Lending to firms flatlines in February as interest rate hikes hit
Bank lending to businesses was broadly flat in February as European Central Bank (ECB) rate hikes worked their way through the financial system, according to new Central Bank data.
Net lending to non-financial corporations (NFCs) was €184m, a slight increase of €19m compared with January. On an annual basis, NFC lending was €1.8bn or 5.9pc higher year-on-year.
While the annual increase was an improvement over January, the growth trend since October has been generally weakening as the ECB has rapidly raised rates to counter the highest inflation in four decades.
Household borrowing is on a downward trend, as well. Net consumer lending saw a small decline of €5m in February, following two months of positive net flows, although mortgage lending grew. On an annual basis, however, drawdowns exceeded repayments by €329m, or 2.9pc.
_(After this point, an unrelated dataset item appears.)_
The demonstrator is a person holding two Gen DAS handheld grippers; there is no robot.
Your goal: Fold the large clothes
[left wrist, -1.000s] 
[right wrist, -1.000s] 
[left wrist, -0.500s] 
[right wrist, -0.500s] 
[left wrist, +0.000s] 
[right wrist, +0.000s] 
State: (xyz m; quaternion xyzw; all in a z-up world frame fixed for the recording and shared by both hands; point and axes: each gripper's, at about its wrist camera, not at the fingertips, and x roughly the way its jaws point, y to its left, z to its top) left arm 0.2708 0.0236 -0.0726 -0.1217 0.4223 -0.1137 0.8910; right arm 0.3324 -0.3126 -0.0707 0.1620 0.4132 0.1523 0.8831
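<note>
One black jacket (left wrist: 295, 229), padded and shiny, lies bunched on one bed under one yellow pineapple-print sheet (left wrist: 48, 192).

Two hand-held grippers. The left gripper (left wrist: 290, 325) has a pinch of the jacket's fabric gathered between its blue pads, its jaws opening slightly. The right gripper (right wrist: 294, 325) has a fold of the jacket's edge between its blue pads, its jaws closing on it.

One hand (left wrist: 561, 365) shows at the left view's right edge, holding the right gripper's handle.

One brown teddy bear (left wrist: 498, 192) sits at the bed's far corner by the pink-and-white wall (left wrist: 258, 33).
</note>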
Nonetheless, Irish credit flows still showed a much stronger economy than is evident in the rest of the eurozone.
Monthly eurozone bank lending data released by the ECB on Monday showed how monetary tightening is beginning to effect the economy.
Firms in the common currency area experienced small negative growth for borrowing for the fourth consecutive month at just below 0pc. For households, monthly growth rates were still positive but only barely. Credit growth for consumers has also been on a downward trend and is hovering at just 0.1pc.
However, strong balance sheets with ample savings for both Irish businesses and households suggest the economic impact of reduced credit appetite is likely to be limited.
Deposits from non-financial firms increased by €1.1bn in February, reversing the decrease recorded in the previous month. In annual terms, deposits increased by €6.1bn or 8pc. This compares to the peak growth rate of 13.6pc from early 2022.
Household deposits increased by €188m. In annual terms, net household deposits increased by over €6.8bn, at 4.8pc the lowest annual increase since the end of 2019.